Try it — Starting from the first line below, copy the whole listing exactly.

Data section —
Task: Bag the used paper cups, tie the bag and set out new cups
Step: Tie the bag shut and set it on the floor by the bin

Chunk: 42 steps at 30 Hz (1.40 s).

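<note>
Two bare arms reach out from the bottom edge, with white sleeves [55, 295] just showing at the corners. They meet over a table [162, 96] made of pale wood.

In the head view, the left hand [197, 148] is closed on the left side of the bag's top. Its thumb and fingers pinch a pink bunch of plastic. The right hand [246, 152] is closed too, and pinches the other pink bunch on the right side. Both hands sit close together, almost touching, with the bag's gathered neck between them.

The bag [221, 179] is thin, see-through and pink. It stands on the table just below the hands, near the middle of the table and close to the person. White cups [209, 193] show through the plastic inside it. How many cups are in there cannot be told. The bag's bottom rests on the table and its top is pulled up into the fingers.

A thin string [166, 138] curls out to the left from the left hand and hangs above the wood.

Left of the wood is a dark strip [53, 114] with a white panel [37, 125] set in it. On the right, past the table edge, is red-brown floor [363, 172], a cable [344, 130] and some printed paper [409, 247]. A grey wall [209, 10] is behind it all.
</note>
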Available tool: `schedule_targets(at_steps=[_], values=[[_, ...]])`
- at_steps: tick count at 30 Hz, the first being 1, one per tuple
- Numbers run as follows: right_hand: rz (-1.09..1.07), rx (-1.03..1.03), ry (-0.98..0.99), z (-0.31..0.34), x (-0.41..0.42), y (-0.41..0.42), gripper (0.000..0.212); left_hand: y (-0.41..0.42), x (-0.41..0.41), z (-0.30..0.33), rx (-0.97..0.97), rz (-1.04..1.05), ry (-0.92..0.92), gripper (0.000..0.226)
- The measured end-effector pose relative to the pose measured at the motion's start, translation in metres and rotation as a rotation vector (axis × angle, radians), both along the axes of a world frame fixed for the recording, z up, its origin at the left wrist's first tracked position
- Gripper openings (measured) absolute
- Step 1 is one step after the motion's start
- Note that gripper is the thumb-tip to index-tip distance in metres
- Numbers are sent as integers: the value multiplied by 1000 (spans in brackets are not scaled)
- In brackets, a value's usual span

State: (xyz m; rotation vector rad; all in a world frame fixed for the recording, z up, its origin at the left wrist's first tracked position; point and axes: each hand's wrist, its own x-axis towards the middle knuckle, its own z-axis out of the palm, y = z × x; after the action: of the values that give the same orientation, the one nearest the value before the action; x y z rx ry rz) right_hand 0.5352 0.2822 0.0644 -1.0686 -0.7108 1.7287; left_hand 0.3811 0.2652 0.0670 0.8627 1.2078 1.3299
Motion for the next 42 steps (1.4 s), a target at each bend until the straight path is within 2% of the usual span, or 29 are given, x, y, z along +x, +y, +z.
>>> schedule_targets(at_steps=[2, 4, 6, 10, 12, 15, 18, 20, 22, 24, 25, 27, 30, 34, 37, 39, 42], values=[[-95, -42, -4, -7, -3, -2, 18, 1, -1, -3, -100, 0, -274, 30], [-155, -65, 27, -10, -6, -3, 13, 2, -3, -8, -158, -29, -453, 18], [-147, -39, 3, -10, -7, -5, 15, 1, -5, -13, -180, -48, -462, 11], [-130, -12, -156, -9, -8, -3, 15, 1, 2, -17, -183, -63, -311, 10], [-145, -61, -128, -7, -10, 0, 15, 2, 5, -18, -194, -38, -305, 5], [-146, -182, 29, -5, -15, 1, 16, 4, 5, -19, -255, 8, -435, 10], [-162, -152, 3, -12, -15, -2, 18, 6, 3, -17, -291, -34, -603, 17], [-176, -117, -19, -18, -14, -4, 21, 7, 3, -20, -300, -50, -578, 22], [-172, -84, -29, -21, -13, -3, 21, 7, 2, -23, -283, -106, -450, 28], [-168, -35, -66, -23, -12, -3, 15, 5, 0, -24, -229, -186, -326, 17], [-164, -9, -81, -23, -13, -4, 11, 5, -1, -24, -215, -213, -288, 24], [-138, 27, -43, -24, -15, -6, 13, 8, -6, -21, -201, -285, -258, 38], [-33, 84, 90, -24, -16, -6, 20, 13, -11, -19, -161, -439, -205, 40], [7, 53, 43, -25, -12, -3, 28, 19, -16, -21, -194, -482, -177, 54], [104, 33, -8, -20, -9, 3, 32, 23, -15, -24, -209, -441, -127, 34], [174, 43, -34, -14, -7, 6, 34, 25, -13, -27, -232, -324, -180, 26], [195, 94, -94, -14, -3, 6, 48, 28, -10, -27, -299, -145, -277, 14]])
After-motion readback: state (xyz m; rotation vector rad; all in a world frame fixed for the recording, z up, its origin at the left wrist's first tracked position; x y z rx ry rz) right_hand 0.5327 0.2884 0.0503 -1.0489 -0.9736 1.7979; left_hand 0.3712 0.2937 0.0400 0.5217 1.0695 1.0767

Solution for this exercise —
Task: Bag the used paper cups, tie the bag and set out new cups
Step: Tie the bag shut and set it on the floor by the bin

Chunk: 42 steps at 30 Hz (1.40 s).

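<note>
Two bare arms reach out from the bottom edge, with white sleeves [55, 295] just showing at the corners. They meet over a table [162, 96] made of pale wood.

In the head view, the left hand [197, 148] is closed on the left side of the bag's top. Its thumb and fingers pinch a pink bunch of plastic. The right hand [246, 152] is closed too, and pinches the other pink bunch on the right side. Both hands sit close together, almost touching, with the bag's gathered neck between them.

The bag [221, 179] is thin, see-through and pink. It stands on the table just below the hands, near the middle of the table and close to the person. White cups [209, 193] show through the plastic inside it. How many cups are in there cannot be told. The bag's bottom rests on the table and its top is pulled up into the fingers.

A thin string [166, 138] curls out to the left from the left hand and hangs above the wood.

Left of the wood is a dark strip [53, 114] with a white panel [37, 125] set in it. On the right, past the table edge, is red-brown floor [363, 172], a cable [344, 130] and some printed paper [409, 247]. A grey wall [209, 10] is behind it all.
</note>
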Available tool: `schedule_targets(at_steps=[_], values=[[_, ...]])`
- at_steps: tick count at 30 Hz, the first being 1, one per tuple
- Numbers run as follows: right_hand: rz (-1.09..1.07), rx (-1.03..1.03), ry (-0.98..0.99), z (-0.31..0.34), x (-0.41..0.42), y (-0.41..0.42), gripper (0.000..0.212); left_hand: y (-0.41..0.42), x (-0.41..0.41), z (-0.30..0.33), rx (-0.97..0.97), rz (-1.04..1.05), ry (-0.92..0.92), gripper (0.000..0.226)
- The measured end-effector pose relative to the pose measured at the motion's start, translation in metres and rotation as a rotation vector (axis × angle, radians), both along the axes of a world frame fixed for the recording, z up, its origin at the left wrist's first tracked position
- Gripper openings (measured) absolute
- Step 1 is one step after the motion's start
- Note that gripper is the thumb-tip to index-tip distance in metres
- Numbers are sent as integers: the value multiplied by 1000 (spans in brackets are not scaled)
- In brackets, a value's usual span

State: (xyz m; rotation vector rad; all in a world frame fixed for the recording, z up, its origin at the left wrist's first tracked position; point and axes: each hand's wrist, its own x-axis towards the middle knuckle, its own z-axis out of the palm, y = z × x; after the action: of the values that give the same orientation, the one nearest the value before the action; x y z rx ry rz) right_hand 0.5352 0.2822 0.0644 -1.0686 -0.7108 1.7287; left_hand 0.3811 0.2652 0.0670 0.8627 1.2078 1.3299
Motion for the next 42 steps (1.4 s), a target at each bend until the straight path is within 2% of the usual span, or 29 are given, x, y, z along +x, +y, +z.
>>> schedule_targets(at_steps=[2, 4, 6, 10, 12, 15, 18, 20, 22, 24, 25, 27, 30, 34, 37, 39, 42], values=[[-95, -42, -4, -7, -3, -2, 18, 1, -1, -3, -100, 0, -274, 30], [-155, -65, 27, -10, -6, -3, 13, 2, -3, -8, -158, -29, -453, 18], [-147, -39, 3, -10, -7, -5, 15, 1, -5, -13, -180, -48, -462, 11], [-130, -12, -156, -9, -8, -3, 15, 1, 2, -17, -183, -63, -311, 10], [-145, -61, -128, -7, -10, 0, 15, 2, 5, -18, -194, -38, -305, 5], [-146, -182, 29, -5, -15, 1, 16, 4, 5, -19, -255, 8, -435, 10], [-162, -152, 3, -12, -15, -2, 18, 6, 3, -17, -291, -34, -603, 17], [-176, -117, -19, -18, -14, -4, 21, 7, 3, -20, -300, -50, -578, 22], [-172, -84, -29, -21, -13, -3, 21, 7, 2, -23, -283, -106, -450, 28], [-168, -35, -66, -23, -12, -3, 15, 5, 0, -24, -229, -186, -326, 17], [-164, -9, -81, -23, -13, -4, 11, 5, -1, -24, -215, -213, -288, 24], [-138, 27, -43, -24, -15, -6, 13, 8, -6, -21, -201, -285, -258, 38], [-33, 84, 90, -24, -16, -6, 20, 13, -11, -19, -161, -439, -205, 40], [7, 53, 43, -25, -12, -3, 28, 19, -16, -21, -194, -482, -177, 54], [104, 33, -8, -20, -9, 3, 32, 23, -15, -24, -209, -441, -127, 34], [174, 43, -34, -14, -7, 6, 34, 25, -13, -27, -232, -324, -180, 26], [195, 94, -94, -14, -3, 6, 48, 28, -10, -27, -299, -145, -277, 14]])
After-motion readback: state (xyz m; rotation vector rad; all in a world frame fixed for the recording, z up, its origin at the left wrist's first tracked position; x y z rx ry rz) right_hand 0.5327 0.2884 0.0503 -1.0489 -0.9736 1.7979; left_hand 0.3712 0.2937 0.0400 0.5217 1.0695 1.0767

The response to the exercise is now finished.